SUPPLIED INFORMATION:
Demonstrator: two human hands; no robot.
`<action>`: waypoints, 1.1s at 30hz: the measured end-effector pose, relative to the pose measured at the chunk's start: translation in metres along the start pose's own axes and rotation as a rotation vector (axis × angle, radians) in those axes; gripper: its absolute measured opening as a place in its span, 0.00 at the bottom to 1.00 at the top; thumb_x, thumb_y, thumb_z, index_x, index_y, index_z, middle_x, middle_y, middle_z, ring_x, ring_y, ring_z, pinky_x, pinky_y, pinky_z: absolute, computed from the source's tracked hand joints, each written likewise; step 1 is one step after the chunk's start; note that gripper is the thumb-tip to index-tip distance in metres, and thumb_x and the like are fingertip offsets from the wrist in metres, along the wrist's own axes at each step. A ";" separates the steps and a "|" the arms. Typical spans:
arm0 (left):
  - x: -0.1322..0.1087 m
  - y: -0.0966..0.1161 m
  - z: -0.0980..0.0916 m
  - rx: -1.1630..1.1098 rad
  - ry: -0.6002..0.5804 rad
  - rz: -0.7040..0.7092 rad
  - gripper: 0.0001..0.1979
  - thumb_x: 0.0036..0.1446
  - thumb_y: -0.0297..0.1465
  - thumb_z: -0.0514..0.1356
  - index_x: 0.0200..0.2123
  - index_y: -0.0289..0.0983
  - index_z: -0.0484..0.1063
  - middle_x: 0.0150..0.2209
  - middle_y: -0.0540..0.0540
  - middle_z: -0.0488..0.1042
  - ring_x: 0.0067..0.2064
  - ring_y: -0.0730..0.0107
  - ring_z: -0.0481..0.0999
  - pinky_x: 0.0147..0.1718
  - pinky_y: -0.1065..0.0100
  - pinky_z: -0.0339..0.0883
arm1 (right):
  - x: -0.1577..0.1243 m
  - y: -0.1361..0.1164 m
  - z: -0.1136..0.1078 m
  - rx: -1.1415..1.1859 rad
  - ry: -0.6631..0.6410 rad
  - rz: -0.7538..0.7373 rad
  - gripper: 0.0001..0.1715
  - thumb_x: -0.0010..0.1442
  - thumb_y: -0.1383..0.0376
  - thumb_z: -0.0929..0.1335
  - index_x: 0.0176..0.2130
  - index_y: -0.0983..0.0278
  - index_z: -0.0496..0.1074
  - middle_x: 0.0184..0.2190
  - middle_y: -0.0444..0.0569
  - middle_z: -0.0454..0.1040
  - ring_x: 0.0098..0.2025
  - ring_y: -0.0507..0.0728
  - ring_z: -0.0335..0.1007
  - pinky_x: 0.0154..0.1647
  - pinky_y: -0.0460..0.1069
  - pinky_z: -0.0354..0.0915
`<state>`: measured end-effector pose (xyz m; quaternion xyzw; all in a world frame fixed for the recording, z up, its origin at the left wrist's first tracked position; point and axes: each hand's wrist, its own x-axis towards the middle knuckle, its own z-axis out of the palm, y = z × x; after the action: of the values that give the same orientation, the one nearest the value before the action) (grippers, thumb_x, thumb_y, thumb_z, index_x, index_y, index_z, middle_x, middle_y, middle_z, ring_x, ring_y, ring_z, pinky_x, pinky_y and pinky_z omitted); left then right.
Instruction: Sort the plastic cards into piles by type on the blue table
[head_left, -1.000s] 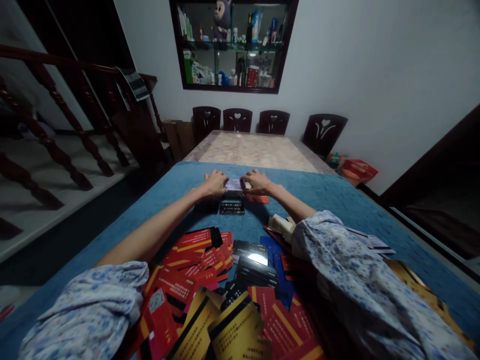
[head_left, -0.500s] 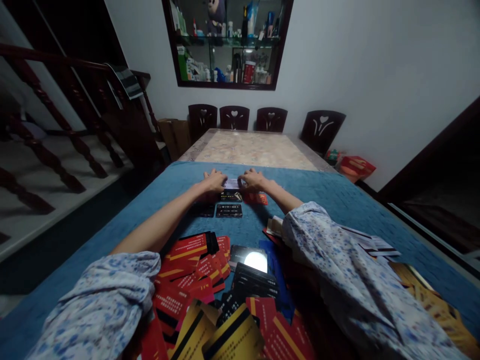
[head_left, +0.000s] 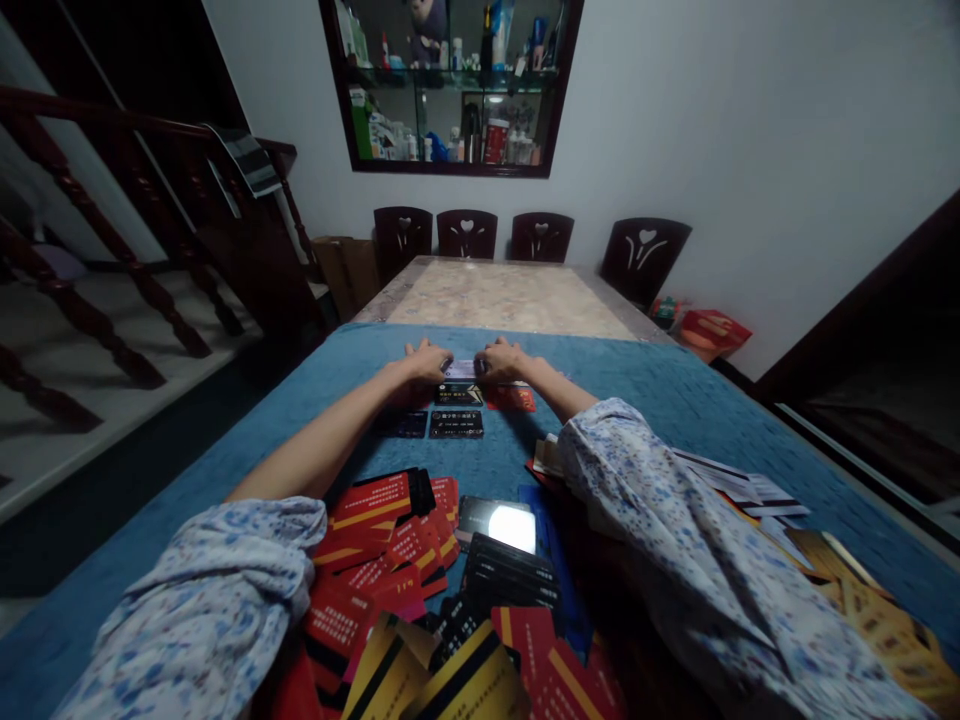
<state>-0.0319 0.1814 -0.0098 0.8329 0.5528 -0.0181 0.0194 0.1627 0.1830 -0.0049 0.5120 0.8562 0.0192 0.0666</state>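
Far out on the blue cloth, a pale lilac card (head_left: 463,370) lies between my two hands. My left hand (head_left: 427,361) has its curled fingers on the card's left end. At the right end, my right hand (head_left: 501,360) holds it the same way. Just below sits a black card with a gold mark (head_left: 459,394). Nearer to me lies a black card with white print (head_left: 457,425), beside a dark card (head_left: 406,425). A red card (head_left: 512,399) is partly under my right hand.
Close to me are heaped red cards (head_left: 375,500), black cards (head_left: 510,572) and gold cards (head_left: 469,680). A grey card (head_left: 480,520) reflects light. More white striped cards (head_left: 739,480) and gold cards (head_left: 885,610) lie right of my right sleeve. Chairs (head_left: 466,235) stand beyond the table.
Both hands stay at the pale card's ends, with hardly any movement. The view has shifted slightly.
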 end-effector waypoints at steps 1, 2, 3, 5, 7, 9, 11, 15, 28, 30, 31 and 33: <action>0.000 0.000 -0.001 -0.003 -0.010 0.005 0.22 0.50 0.28 0.60 0.50 0.39 0.77 0.49 0.35 0.77 0.59 0.37 0.65 0.55 0.35 0.57 | 0.000 0.000 0.000 -0.003 -0.004 0.000 0.25 0.60 0.54 0.68 0.54 0.59 0.78 0.56 0.59 0.74 0.60 0.72 0.61 0.53 0.60 0.61; 0.001 0.000 -0.001 -0.003 -0.019 0.008 0.22 0.50 0.28 0.60 0.50 0.40 0.77 0.49 0.36 0.77 0.59 0.38 0.64 0.56 0.35 0.57 | 0.001 0.000 0.000 -0.005 -0.007 0.001 0.25 0.60 0.54 0.68 0.53 0.59 0.78 0.56 0.59 0.74 0.60 0.72 0.62 0.53 0.59 0.61; 0.001 0.000 -0.002 -0.001 -0.028 0.011 0.22 0.50 0.28 0.60 0.50 0.40 0.76 0.49 0.37 0.77 0.60 0.39 0.63 0.56 0.35 0.57 | 0.001 0.000 0.000 -0.007 -0.007 0.001 0.25 0.59 0.54 0.68 0.53 0.59 0.78 0.56 0.59 0.75 0.60 0.72 0.62 0.53 0.59 0.61; 0.002 -0.001 -0.001 0.006 -0.042 0.013 0.22 0.51 0.28 0.59 0.51 0.42 0.76 0.50 0.38 0.77 0.60 0.41 0.63 0.57 0.36 0.58 | 0.002 0.001 0.001 -0.007 -0.006 0.003 0.24 0.59 0.54 0.68 0.53 0.59 0.78 0.55 0.59 0.75 0.60 0.71 0.62 0.52 0.58 0.61; 0.002 -0.002 -0.001 0.011 -0.047 0.021 0.22 0.51 0.27 0.59 0.50 0.42 0.77 0.49 0.39 0.77 0.60 0.42 0.63 0.56 0.38 0.59 | 0.003 0.001 0.002 -0.002 -0.012 0.001 0.23 0.60 0.55 0.68 0.53 0.59 0.78 0.55 0.58 0.75 0.60 0.71 0.62 0.52 0.58 0.61; 0.002 -0.003 0.001 0.011 -0.036 0.038 0.21 0.50 0.26 0.59 0.48 0.41 0.77 0.49 0.38 0.77 0.59 0.41 0.63 0.54 0.40 0.60 | 0.004 0.002 0.003 0.006 -0.016 -0.008 0.24 0.60 0.54 0.69 0.53 0.59 0.77 0.56 0.58 0.75 0.61 0.71 0.61 0.52 0.58 0.61; 0.002 -0.005 0.002 0.003 -0.016 0.063 0.20 0.50 0.26 0.59 0.47 0.40 0.78 0.48 0.37 0.76 0.58 0.42 0.63 0.53 0.42 0.61 | 0.004 0.003 0.002 0.009 -0.014 -0.022 0.24 0.60 0.53 0.69 0.54 0.58 0.77 0.56 0.57 0.75 0.61 0.71 0.61 0.52 0.58 0.61; 0.002 -0.009 0.006 -0.030 0.005 0.098 0.17 0.50 0.26 0.59 0.44 0.39 0.77 0.46 0.39 0.76 0.58 0.44 0.62 0.53 0.47 0.61 | 0.005 0.004 -0.001 0.016 -0.028 -0.044 0.26 0.59 0.53 0.71 0.55 0.57 0.76 0.56 0.56 0.75 0.61 0.72 0.61 0.53 0.59 0.62; 0.001 -0.012 0.010 -0.072 0.024 0.123 0.21 0.51 0.26 0.59 0.49 0.40 0.77 0.48 0.39 0.75 0.59 0.44 0.63 0.56 0.44 0.58 | 0.009 0.001 -0.001 0.065 -0.018 -0.036 0.32 0.57 0.57 0.70 0.60 0.52 0.73 0.59 0.51 0.74 0.61 0.71 0.62 0.53 0.60 0.64; -0.001 -0.012 0.011 -0.077 0.035 0.122 0.22 0.51 0.25 0.58 0.50 0.41 0.77 0.47 0.39 0.75 0.59 0.44 0.63 0.56 0.44 0.58 | 0.009 0.001 -0.001 0.071 -0.033 -0.033 0.33 0.56 0.58 0.70 0.61 0.52 0.72 0.59 0.51 0.74 0.61 0.71 0.62 0.53 0.60 0.64; -0.002 -0.013 0.011 -0.082 0.048 0.120 0.23 0.51 0.25 0.57 0.51 0.41 0.77 0.47 0.39 0.75 0.59 0.44 0.63 0.56 0.44 0.58 | 0.009 0.001 -0.002 0.075 -0.038 -0.032 0.33 0.56 0.58 0.70 0.62 0.53 0.72 0.60 0.51 0.73 0.61 0.71 0.61 0.53 0.60 0.64; -0.007 -0.015 0.011 -0.097 0.086 0.119 0.25 0.53 0.24 0.55 0.54 0.41 0.76 0.49 0.38 0.75 0.60 0.45 0.63 0.56 0.45 0.57 | 0.009 0.002 -0.002 0.083 -0.048 -0.036 0.34 0.57 0.58 0.70 0.63 0.53 0.71 0.60 0.52 0.73 0.62 0.72 0.61 0.54 0.61 0.64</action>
<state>-0.0480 0.1801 -0.0211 0.8623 0.5029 0.0454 0.0369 0.1598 0.1914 -0.0035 0.4990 0.8636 -0.0297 0.0660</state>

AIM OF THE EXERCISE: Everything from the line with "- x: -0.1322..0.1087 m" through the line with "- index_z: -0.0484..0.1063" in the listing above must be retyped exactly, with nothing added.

EXPECTED OUTPUT:
  - x: -0.1322..0.1087 m
  - y: -0.0966..0.1161 m
  - z: -0.0980..0.0916 m
  - rx: -1.1630..1.1098 rad
  - ry: -0.6002..0.5804 rad
  - rz: -0.7040..0.7092 rad
  - gripper: 0.0001..0.1979
  - thumb_x: 0.0036..0.1446
  - thumb_y: -0.0297..0.1465
  - thumb_z: -0.0514..0.1356
  - index_x: 0.0200..0.2123
  - index_y: -0.0289..0.0983
  - index_z: -0.0484..0.1063

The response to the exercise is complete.